WHAT THE EXERCISE ASKS ▸
Transcribe every line below exactly; no image goes into the output.

RECORDS FOR THIS TASK ▸

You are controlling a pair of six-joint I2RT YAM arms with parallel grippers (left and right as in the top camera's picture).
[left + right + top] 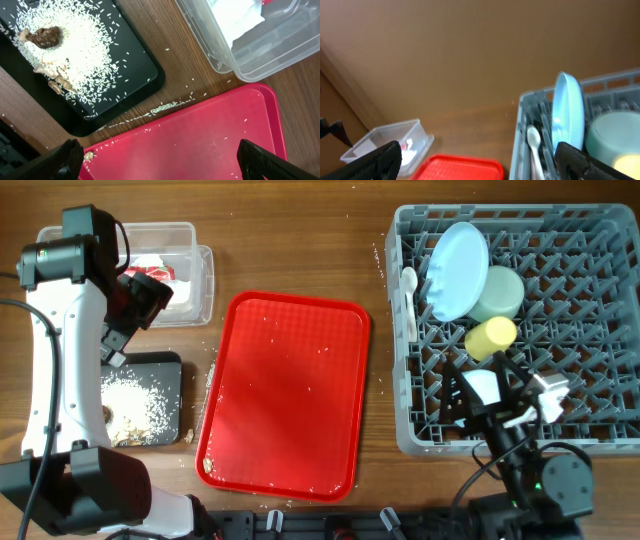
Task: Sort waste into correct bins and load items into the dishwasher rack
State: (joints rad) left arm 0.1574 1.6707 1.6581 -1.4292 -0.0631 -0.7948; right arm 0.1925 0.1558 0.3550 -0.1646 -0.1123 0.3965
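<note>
The grey dishwasher rack (pixel 590 330) at the right holds an upright light blue plate (pixel 458 270), a pale green bowl (pixel 500 292), a yellow cup (pixel 490 337) and a white spoon (pixel 409 280). The clear tub (pixel 195 275) at the far left contains white napkins and a red wrapper (pixel 152 275). In the black tray (pixel 135 70) lie brown food scraps (pixel 45 37) amid white grains. My left gripper (pixel 165 165) hangs open and empty above the red tray's corner. Over the rack's near edge, my right gripper (pixel 480 165) is open and empty.
The flat red serving tray (pixel 285 395) lies in the middle with scattered white grains and a small scrap (pixel 89 155) at its near left corner. Loose grains dot the wood between the trays. The left arm (pixel 60 360) stands over the black tray's left side.
</note>
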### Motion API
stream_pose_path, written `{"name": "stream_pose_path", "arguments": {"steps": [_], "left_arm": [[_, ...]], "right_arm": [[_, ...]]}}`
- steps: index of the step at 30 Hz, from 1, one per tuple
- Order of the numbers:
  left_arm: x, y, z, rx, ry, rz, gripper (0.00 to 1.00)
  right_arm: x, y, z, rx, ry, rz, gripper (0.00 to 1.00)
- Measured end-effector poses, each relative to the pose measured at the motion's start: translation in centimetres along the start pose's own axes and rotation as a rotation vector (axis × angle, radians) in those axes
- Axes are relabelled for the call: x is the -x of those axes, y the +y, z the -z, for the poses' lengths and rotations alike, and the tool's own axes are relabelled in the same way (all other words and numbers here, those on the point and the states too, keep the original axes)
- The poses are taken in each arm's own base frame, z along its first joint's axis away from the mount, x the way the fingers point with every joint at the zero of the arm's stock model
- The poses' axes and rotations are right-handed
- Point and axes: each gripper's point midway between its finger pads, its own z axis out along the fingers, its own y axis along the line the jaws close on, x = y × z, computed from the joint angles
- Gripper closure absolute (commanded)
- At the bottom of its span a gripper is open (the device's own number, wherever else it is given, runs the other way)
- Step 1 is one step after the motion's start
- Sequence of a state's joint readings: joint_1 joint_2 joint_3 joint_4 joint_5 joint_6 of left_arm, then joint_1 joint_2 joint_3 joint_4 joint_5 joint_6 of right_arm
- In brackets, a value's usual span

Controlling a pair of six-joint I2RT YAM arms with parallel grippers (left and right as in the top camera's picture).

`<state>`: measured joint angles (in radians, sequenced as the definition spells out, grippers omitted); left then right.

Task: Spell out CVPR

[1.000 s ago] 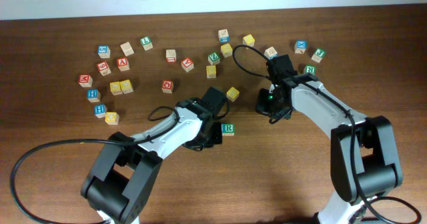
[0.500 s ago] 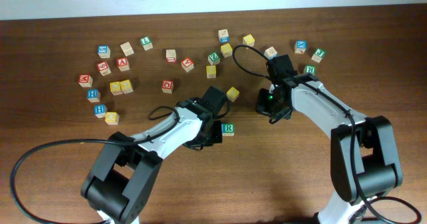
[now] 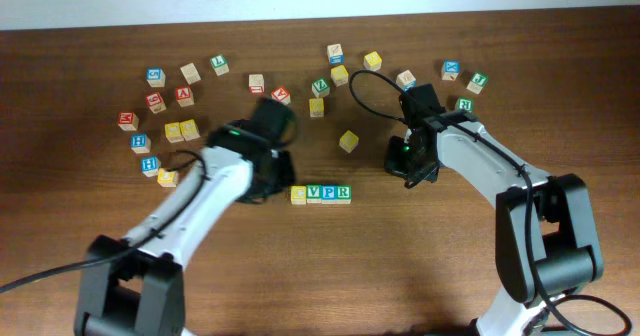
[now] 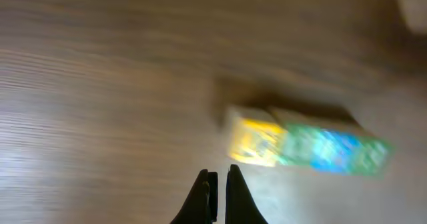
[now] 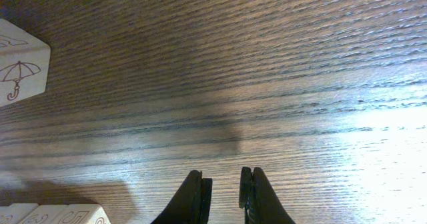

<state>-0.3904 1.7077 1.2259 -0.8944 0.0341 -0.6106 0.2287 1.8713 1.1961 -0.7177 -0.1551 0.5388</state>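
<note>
**Four cubes in a row, two empty grippers**

The left gripper (image 4: 217,184) is closed, its two fingertips pressed together with nothing between them. It hangs over bare wood just left of the finished row. The right gripper (image 5: 222,187) has its two fingers drawn almost together, with a slim gap between them and nothing in it. In the overhead view it sits right of the row, apart from it.

The row holds four cubes, side by side and touching, near the middle of the table (image 3: 400,266). From left to right they are the C cube (image 3: 298,194), the V cube (image 3: 314,193), the P cube (image 3: 329,193) and the R cube (image 3: 343,192). The left wrist view shows them only as a blurred yellow, green, blue and green strip.

Behind the row lie the loose cubes (image 3: 184,96). I count eleven on the left, eight across the middle and four by the right arm, though the left arm covers part of the table. One single yellow cube (image 3: 348,141) lies between the row and the far scatter. The right wrist view shows one umbrella cube (image 5: 20,57) at its left edge.
</note>
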Motion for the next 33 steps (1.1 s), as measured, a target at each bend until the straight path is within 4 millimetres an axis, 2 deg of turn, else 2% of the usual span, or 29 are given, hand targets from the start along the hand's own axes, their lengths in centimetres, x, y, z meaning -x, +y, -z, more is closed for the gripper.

RESPONSE ▸
You are controlling a pair of six-joint I2RT YAM arms with parallel grippers (left and right as in the top camera's picture).
[left + right + top] 
Task: Sort waste into correct bins and load items into the dishwasher rack
State: (joints rad) left arm 0.1574 1.6707 1.6581 -1.4292 -0.0631 -0.7948; right arm 0.1925 0.1558 0.3550 -0.1646 -0.1123 0.3965
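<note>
The grey dishwasher rack (pixel 590 330) at the right holds an upright light blue plate (pixel 458 270), a pale green bowl (pixel 500 292), a yellow cup (pixel 490 337) and a white spoon (pixel 409 280). The clear tub (pixel 195 275) at the far left contains white napkins and a red wrapper (pixel 152 275). In the black tray (pixel 135 70) lie brown food scraps (pixel 45 37) amid white grains. My left gripper (pixel 165 165) hangs open and empty above the red tray's corner. Over the rack's near edge, my right gripper (pixel 480 165) is open and empty.
The flat red serving tray (pixel 285 395) lies in the middle with scattered white grains and a small scrap (pixel 89 155) at its near left corner. Loose grains dot the wood between the trays. The left arm (pixel 60 360) stands over the black tray's left side.
</note>
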### Motion API
stream_pose_path, written `{"name": "stream_pose_path", "arguments": {"steps": [_], "left_arm": [[_, ...]], "right_arm": [[_, ...]]}}`
- steps: index of the step at 30 Hz, from 1, one per tuple
- Order of the numbers:
  left_arm: x, y, z, rx, ry, rz, gripper (0.00 to 1.00)
  right_arm: x, y, z, rx, ry, rz, gripper (0.00 to 1.00)
- Measured end-effector poses, each relative to the pose measured at the motion's start: translation in centimetres along the start pose's own axes and rotation as a rotation vector (axis × angle, radians) in those axes
- Axes are relabelled for the call: x is the -x of those axes, y the +y, z the -z, for the poses' lengths and rotations alike, and the tool's own axes are relabelled in the same way (all other words and numbers here, those on the point and the states too, keep the original axes)
- The poses are taken in each arm's own base frame, z along its first joint's axis away from the mount, x the way the fingers point with every joint at the zero of the arm's stock model
- The poses' axes and rotations are right-handed
- Point and axes: each gripper's point midway between its finger pads, its own z axis out along the fingers, its own y axis along the line the jaws close on, x = y × z, computed from the joint angles
- Gripper closure absolute (commanded)
- At the bottom of its span a gripper is open (the device's own number, wherever else it is given, runs the other way)
- Step 1 is one step after the motion's start
- Sequence of a state's joint readings: joint_1 joint_2 joint_3 joint_4 joint_5 joint_6 of left_arm, then joint_1 joint_2 joint_3 joint_4 joint_5 joint_6 of right_arm
- In brackets, a value's usual span

Controlling a pair of six-joint I2RT YAM arms with parallel grippers (left and right as in the top camera's picture).

`<state>`: measured joint angles (in radians, sequenced as the definition spells out, grippers omitted); left then right.

Task: Spell out CVPR

[1.000 s ago] 
[0.500 s ago] 
[now] 
[now] 
[now] 

<state>-0.3904 1.7077 1.2259 -0.8944 0.0341 -0.6106 0.2287 1.8713 1.1961 -0.7177 -0.1551 0.5388</state>
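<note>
**Four cubes in a row, two empty grippers**

The left gripper (image 4: 217,184) is closed, its two fingertips pressed together with nothing between them. It hangs over bare wood just left of the finished row. The right gripper (image 5: 222,187) has its two fingers drawn almost together, with a slim gap between them and nothing in it. In the overhead view it sits right of the row, apart from it.

The row holds four cubes, side by side and touching, near the middle of the table (image 3: 400,266). From left to right they are the C cube (image 3: 298,194), the V cube (image 3: 314,193), the P cube (image 3: 329,193) and the R cube (image 3: 343,192). The left wrist view shows them only as a blurred yellow, green, blue and green strip.

Behind the row lie the loose cubes (image 3: 184,96). I count eleven on the left, eight across the middle and four by the right arm, though the left arm covers part of the table. One single yellow cube (image 3: 348,141) lies between the row and the far scatter. The right wrist view shows one umbrella cube (image 5: 20,57) at its left edge.
</note>
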Motion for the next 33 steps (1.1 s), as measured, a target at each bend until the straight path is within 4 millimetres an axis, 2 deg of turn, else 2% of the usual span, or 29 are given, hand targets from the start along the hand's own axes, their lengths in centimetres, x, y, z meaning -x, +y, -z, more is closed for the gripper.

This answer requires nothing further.